Maybe you’re thinking that rice, beans, and salsa isn’t enough for breakfast; and you’re right. Especially if you’re living the Santa-Teresa-Tico lifestyle of surfing every day. Gallo pinto comes as part of a larger plate; it’s usually served with huevos (eggs), either frito (fried) or revueltos (scrambled). And cheese! Queso Fresco, or “squeaky cheese”, is the most common type I’ve been served; it comes fried and resembles halloumi.
Last and personally, my least favorite part of the plate, is fried plantains. I’m not a fan of super ripe bananas so although platanos maduros are not my favorite, many people love them. I pass mine to my boyfriend every morning and he eats a double serving almost daily. Plantains are similar to bananas; the riper, the sweeter. When unripe, a plantain holds the sweetness of a potato. When ripe, it becomes desert-like. Basically, the large ripe bananas are sliced and then fried into thick, gooey, banana-y strips. When you’ve finished your complete gallo pinto plate, you’ll be full for hours; and the best part: it’s one of the least expensive dishes available.
After living in Costa Rica for a couple of months, I learned to customize my pinto. I almost always add avocado. Also, I’m not sure if this is wrong, but I like to cut everything up and mix it all together; it reminds me of a big Chipotle burrito bowl, which is really comforting when far from home. Although it looks similar, it tastes very different; I’d say better. I like to end my gallo pinto experience with a plate of Costa Rican fruit: watermelon, banana, papaya, and pineapple. Yes, I eat a lot; and more than usual in Costa Rica.
Depending on where you go, your gallo pinto experience will be different. My favorite spot is a restaurant on the beach, called Restaurante Playa Carmen. It’s a favorite to locals and tourists alike. The rice & beans are garnished with fresh herbs, the eggs extra salty, and the fruit plate comes free of charge.
At the local soda, the experience is slightly different; for example, instead of plain eggs, I’d get a thin omelet stuffed with vegetables. The food at the sodas tend to be cheaper, but slathered in butter; I’m usually full for twice as long after eating at a soda. Some people love that, but I personally prefer the fresher, light version at the restaurant. You’ll have to try gallo pinto in a variety of places to discover what you like.

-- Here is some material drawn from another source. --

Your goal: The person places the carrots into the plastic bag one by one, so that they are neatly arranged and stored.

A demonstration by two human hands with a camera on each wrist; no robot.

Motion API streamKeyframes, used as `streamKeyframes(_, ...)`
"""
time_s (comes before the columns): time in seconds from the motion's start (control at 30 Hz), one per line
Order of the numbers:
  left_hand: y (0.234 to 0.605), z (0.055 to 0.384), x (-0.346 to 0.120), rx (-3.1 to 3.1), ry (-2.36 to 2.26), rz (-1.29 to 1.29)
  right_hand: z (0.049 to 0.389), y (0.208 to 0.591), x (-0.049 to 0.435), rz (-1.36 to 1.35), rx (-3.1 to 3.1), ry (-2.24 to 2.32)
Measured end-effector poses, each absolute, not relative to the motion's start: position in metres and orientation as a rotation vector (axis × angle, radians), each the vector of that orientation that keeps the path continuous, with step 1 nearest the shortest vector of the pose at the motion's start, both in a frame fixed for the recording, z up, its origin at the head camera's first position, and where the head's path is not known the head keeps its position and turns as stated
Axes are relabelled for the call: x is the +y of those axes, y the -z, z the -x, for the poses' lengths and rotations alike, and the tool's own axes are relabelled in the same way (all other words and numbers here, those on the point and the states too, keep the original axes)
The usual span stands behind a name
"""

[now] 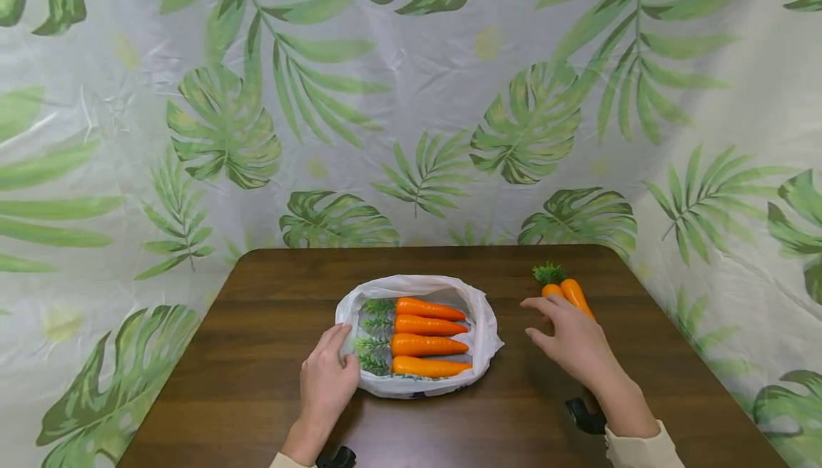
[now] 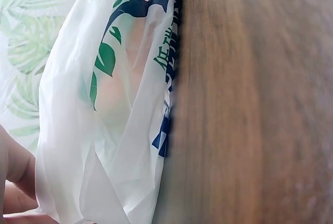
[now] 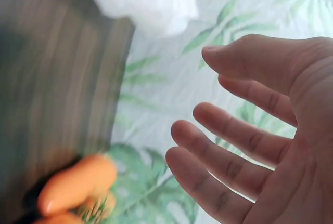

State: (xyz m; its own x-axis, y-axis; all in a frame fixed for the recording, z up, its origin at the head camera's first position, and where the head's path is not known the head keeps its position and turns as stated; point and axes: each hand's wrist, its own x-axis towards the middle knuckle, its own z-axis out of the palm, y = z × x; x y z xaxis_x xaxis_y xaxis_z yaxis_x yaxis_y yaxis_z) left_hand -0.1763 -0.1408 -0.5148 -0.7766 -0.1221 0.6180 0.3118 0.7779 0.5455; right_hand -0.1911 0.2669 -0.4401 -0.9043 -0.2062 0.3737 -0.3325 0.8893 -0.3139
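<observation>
A white plastic bag (image 1: 486,322) lies on the table with its mouth held wide. Inside it several orange carrots (image 1: 429,344) with green tops lie side by side, tips to the right. My left hand (image 1: 329,375) grips the bag's left rim; in the left wrist view the bag's printed side (image 2: 99,146) hides part of the fingers. To the right, my right hand (image 1: 571,336) hovers with fingers spread and nothing in them. Just beyond and partly beneath it, at least two more carrots (image 1: 576,295) lie on the table, partly covered by the hand.
The dark wooden table (image 1: 270,311) has rounded far corners. Behind it hangs a pale sheet (image 1: 443,97) with a green leaf print. A black wrist strap (image 1: 586,416) shows at the right wrist.
</observation>
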Motion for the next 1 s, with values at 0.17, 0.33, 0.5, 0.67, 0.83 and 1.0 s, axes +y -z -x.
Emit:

Although a good portion of the dish comes fried—cheese, plantains, and even rice & beans sometimes—I can’t say that it’s not healthy. Gallo pinto is a staple in the Nicoya Peninsula, and it’s one of the five blue zones in the world. Blue zones are researched places where people live the longest and are the healthiest. A traditional Nicoya diet consists of black beans, banana, plantains, papaya, homemade corn tortillas, squash, yams, and pejibaje. I’d love to believe that the fried cheese plays a role in longevity, but I’m sure that’s a stretch. The key to the Nicoya diet is that the staple foods are free of preservatives and processing; the basics are prepared local and fresh.
Although I’ve only had a glimpse into the beach towns of Malpais and Santa Teresa, these cities seem very fit and healthy. There are farms and fruit trees everywhere; and with a working wage of $2 USD per hour, perhaps eating simple and pure is out of necessity. I’m sure that if I asked one of the few locals I know here, he/she would say that they live this way out of preference; they seem genuinely happy and proud of their home and lifestyle.
Although rice and beans sounded utterly wrong for breakfast at first, I now crave it and eat it on a daily basis. I can’t imagine life without gallo pinto.